[Task description]:
Restate the opening lines of the material below word for word, stopping after the line that contains "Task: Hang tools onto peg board".

Segment Open

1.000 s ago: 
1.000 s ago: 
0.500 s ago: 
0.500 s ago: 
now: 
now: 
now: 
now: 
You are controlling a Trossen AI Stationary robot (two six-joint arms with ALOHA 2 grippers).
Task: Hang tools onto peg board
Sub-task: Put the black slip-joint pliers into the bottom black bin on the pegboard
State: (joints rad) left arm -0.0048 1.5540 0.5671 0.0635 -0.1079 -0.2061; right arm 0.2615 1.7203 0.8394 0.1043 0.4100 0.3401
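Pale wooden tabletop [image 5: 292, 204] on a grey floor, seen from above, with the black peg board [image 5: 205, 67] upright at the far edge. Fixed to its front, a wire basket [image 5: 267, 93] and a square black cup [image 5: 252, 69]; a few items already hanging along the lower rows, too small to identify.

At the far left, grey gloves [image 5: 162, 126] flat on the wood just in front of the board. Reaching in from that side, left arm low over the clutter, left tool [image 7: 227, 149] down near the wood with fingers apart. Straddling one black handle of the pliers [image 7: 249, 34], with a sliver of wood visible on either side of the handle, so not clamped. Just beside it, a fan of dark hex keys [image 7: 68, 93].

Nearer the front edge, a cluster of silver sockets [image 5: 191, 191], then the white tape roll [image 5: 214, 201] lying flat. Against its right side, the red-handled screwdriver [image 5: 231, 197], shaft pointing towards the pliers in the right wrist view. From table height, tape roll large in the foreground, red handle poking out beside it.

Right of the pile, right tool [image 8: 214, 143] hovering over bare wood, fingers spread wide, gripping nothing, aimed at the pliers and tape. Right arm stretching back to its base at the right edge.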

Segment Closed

[Expected answer]:
1.000 s ago: 
1.000 s ago: 
0.500 s ago: 
0.500 s ago: 
now: 
now: 
now: 
now: 
You are controlling a Trossen AI Stationary robot (two six-joint arms with ALOHA 2 grippers).
Task: Hang tools onto peg board

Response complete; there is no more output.